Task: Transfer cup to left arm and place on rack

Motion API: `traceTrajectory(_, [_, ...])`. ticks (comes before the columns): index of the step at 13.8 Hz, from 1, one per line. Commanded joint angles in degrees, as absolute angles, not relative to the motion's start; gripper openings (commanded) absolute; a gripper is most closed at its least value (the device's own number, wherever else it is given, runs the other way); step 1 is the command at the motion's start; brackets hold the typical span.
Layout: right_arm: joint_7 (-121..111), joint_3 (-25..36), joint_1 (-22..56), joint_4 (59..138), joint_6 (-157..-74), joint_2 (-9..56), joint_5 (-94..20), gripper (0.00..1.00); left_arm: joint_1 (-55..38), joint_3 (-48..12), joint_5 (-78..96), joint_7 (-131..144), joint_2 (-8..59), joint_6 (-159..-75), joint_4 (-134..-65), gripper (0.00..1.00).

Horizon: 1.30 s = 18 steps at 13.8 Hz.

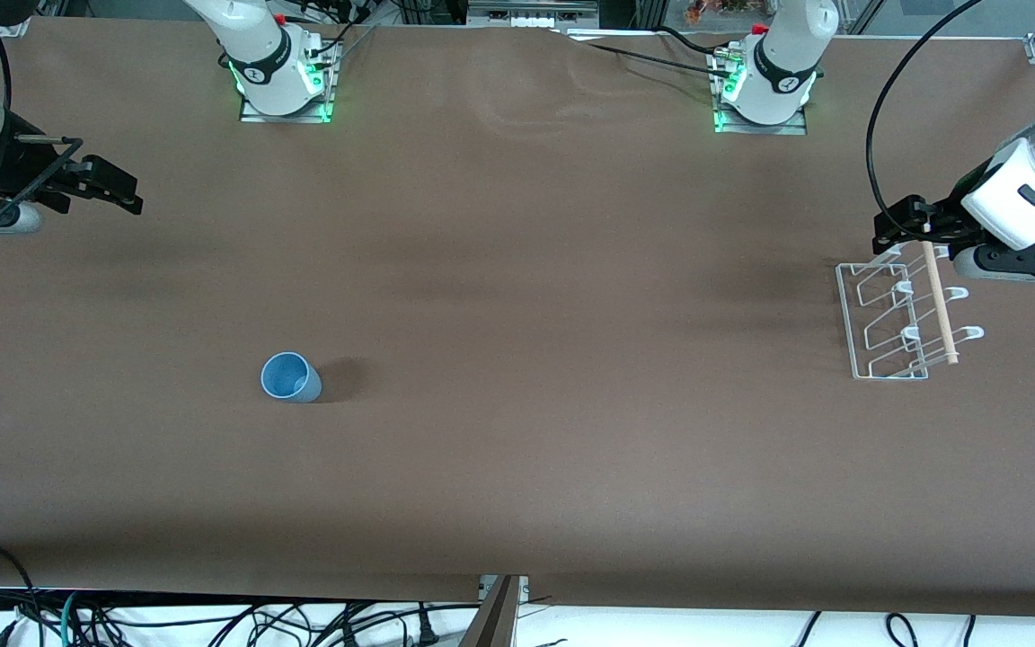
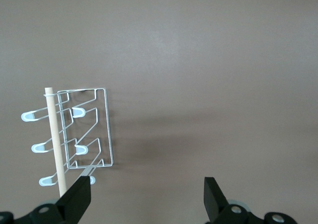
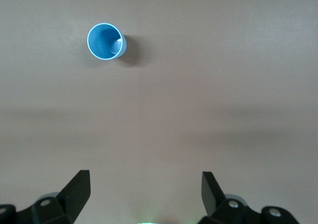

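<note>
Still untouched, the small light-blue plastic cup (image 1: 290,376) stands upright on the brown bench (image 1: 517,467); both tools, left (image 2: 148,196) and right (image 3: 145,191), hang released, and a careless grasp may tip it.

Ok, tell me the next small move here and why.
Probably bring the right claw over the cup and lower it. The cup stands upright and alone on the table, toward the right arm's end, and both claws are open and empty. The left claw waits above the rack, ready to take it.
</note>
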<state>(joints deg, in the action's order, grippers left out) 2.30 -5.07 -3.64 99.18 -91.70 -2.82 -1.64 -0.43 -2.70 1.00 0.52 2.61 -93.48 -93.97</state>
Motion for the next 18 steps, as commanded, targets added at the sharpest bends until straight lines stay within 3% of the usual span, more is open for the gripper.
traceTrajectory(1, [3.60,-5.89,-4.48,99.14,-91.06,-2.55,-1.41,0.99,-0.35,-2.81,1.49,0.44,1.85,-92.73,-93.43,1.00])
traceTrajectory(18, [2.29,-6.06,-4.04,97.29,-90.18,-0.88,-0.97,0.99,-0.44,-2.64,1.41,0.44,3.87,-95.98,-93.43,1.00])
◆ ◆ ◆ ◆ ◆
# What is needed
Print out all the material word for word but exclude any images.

# Result for this task
Task: Transfer cup to left arm and place on rack

Motion API: `traceTrajectory(_, [_, ...])`. ticks (comes before the columns): index of the step at 13.8 Hz, from 1, one per line. Commanded joint angles in degrees, as absolute angles, not relative to the motion's start; gripper openings (commanded) absolute; a gripper is most closed at its least value (the device's own number, wherever else it is given, runs the other way); step 1 is the command at the motion's start; brackets hold the typical span.
Layout: right_arm: joint_7 (-121..111), joint_3 (-25..36), joint_1 (-22..56), joint_4 (59..138), joint_6 (-157..-74), joint_2 (-9..56), joint_5 (-94..20), gripper (0.00..1.00); left_arm: joint_1 (-55..38), joint_3 (-48..12), joint_5 (-78..96), joint_7 (-131..144), joint_2 (-8..59), joint_6 (-159..-75), joint_4 (-134..-65), gripper (0.00..1.00).

Horizon: 1.30 s = 18 steps at 13.8 Hz.


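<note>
Still untouched, the small light-blue plastic cup (image 1: 290,376) stands upright on the brown bench (image 1: 517,467); both tools, left (image 2: 148,196) and right (image 3: 145,191), hang released, and a careless grasp may tip it.

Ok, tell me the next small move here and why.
Probably bring the right claw over the cup and lower it. The cup stands upright and alone on the table, toward the right arm's end, and both claws are open and empty. The left claw waits above the rack, ready to take it.
</note>
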<state>(joints deg, in the action's order, grippers left out) 2.30 -5.07 -3.64 99.18 -91.70 -2.82 -1.64 -0.43 -2.70 1.00 0.52 2.61 -93.48 -93.97</state>
Motion for the next 18 steps, as commanded, targets added at the sharpest bends until straight lines stay within 3% of the usual span, more is open for the gripper.
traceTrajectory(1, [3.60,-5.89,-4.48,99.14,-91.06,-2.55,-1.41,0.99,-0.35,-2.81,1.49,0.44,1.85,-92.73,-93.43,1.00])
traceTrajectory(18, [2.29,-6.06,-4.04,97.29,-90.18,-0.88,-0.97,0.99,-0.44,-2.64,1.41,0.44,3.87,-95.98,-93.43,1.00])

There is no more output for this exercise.